***** Supplied data
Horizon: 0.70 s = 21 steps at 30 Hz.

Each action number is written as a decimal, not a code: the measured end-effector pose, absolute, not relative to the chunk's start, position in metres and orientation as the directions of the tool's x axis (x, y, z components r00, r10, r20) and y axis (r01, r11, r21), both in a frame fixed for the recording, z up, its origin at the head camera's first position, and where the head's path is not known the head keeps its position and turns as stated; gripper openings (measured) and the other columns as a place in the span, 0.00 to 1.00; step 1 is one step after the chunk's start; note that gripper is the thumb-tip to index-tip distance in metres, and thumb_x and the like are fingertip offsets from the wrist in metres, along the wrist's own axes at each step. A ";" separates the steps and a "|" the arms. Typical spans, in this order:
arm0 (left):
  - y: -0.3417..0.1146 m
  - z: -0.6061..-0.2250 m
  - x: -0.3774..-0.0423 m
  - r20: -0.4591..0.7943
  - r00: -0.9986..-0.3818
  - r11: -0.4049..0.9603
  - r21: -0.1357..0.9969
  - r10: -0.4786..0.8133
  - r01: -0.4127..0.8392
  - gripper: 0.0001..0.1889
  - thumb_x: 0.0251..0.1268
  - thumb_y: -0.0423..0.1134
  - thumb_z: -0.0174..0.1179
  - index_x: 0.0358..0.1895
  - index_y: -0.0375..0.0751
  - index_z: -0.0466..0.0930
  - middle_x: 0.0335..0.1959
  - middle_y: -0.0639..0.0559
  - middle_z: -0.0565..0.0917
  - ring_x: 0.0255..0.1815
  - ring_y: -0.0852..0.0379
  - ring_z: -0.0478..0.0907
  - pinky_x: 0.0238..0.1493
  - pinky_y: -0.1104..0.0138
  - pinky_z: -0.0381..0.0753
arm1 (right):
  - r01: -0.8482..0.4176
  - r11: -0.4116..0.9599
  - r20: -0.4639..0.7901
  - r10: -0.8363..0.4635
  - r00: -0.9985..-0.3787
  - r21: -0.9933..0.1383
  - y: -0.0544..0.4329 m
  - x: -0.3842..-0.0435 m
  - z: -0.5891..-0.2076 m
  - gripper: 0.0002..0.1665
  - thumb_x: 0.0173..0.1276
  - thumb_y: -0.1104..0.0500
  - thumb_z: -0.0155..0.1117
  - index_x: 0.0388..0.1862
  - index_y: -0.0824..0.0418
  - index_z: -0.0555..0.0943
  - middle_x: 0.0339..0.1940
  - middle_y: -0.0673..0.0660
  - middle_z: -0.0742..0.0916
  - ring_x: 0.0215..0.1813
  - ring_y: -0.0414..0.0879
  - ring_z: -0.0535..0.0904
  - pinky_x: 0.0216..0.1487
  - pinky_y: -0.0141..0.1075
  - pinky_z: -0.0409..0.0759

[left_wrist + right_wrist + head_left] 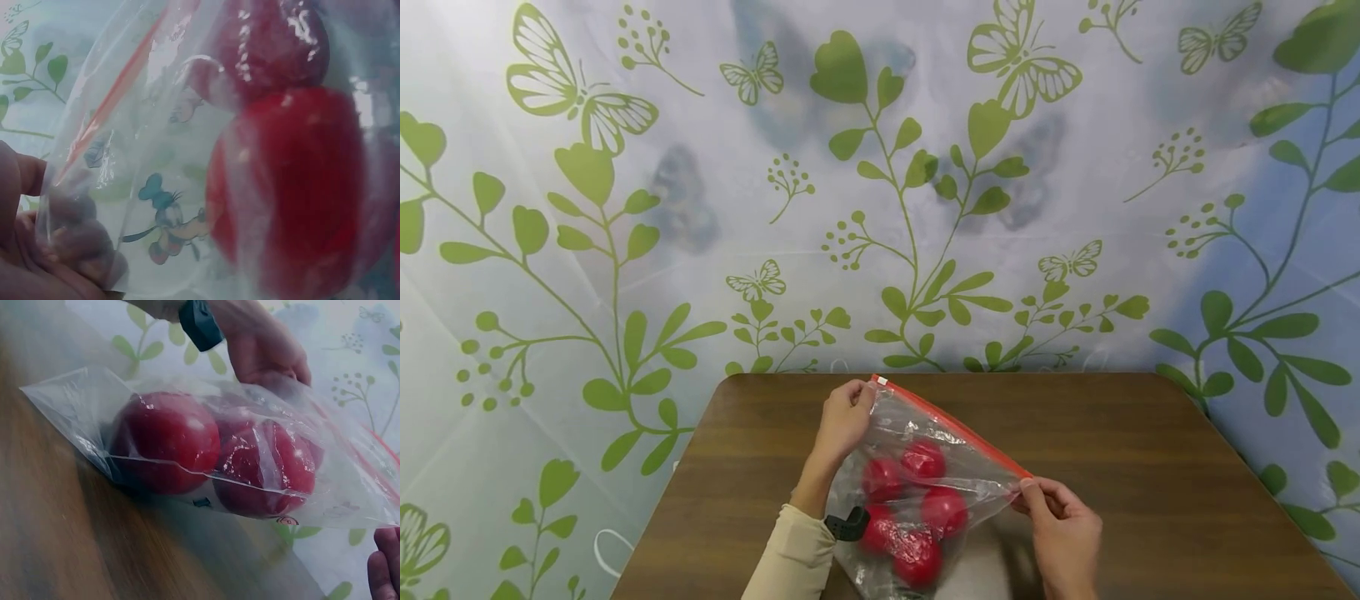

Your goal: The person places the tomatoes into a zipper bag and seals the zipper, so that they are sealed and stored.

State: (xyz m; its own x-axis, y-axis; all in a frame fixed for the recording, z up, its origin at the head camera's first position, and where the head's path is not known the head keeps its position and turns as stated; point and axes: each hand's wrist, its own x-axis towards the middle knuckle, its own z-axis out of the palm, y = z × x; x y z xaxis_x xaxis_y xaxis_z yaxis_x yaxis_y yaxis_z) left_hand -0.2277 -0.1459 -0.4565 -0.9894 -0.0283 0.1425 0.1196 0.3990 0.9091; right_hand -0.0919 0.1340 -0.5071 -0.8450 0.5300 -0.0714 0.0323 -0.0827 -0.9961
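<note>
A clear zip bag (pixel 891 421) hangs between my two hands over the table, its red zip strip (pixel 953 423) slanting down to the right. Several round, red, apple-like things (pixel 943 510) are inside it. At the strip's upper left end, beside a small white slider (pixel 882 381), my left hand (pixel 842 421) grips the bag's corner. My right hand (pixel 1063 529) pinches the lower right end between thumb and fingers. In the left wrist view a cartoon print (pixel 170 219) shows on the plastic. The right wrist view has the bag (pixel 81 415) from its side, bulging around the red things.
Under the bag is a brown wooden table (pixel 1150 467). Behind it hangs a pale cloth (pixel 865 225) with green leaves and butterflies. A dark wristband (pixel 847 524) is on my left wrist. Something pale (pixel 977 567) lies below the bag at the near edge.
</note>
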 end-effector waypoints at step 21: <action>-0.125 -0.472 -0.214 0.339 -0.934 0.407 0.873 -0.114 0.267 0.09 0.80 0.37 0.55 0.37 0.45 0.82 0.21 0.60 0.68 0.22 0.64 0.64 0.27 0.69 0.64 | 0.189 0.439 0.017 0.424 -0.906 -0.878 0.155 -0.113 -0.497 0.16 0.78 0.48 0.71 0.56 0.54 0.92 0.42 0.52 0.96 0.45 0.43 0.92 0.47 0.34 0.84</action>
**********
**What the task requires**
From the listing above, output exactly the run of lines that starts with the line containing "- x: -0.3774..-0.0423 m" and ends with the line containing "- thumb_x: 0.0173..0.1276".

**Your solution**
  - x: -0.3774..-0.0423 m
  - r20: -0.4591..0.7943
  - r00: -0.9986..-0.3818
  - r11: -0.4049..0.9603
  - r21: -0.1357..0.9969
  - r10: -0.4786..0.8133
  - r01: -0.4127..0.8392
  - gripper: 0.0001..0.1889
  - thumb_x: 0.0251..0.1268
  - thumb_y: -0.0423..0.1134
  - thumb_z: -0.0174..0.1179
  - index_x: 0.0358..0.1895
  - index_y: -0.0375..0.0751
  - index_z: -0.0466..0.0930
  - middle_x: 0.0335..0.1959
  - middle_y: -0.0639..0.0559
  - middle_z: -0.0565..0.0917
  - ring_x: 0.0255..0.1815
  - ring_y: -0.0852..0.0379
  - ring_z: -0.0478..0.0907
  - pinky_x: 0.0238..0.1493
  - pinky_y: -0.1104..0.0138
  - pinky_z: -0.0381..0.0753
arm1 (right):
  - r01: -0.8482..0.4176
  - r11: -0.4116..0.9599
  - r20: -0.4639..0.7901
  - r10: -0.8363..0.4635
  - r00: -0.9985..-0.3787
  - r21: -0.9933..0.1383
  - y: -0.0544..0.4329 m
  - x: -0.3842..-0.0435 m
  - z: -0.5891..-0.2076 m
  - gripper: 0.0002..0.1665
  - thumb_x: 0.0173..0.1276

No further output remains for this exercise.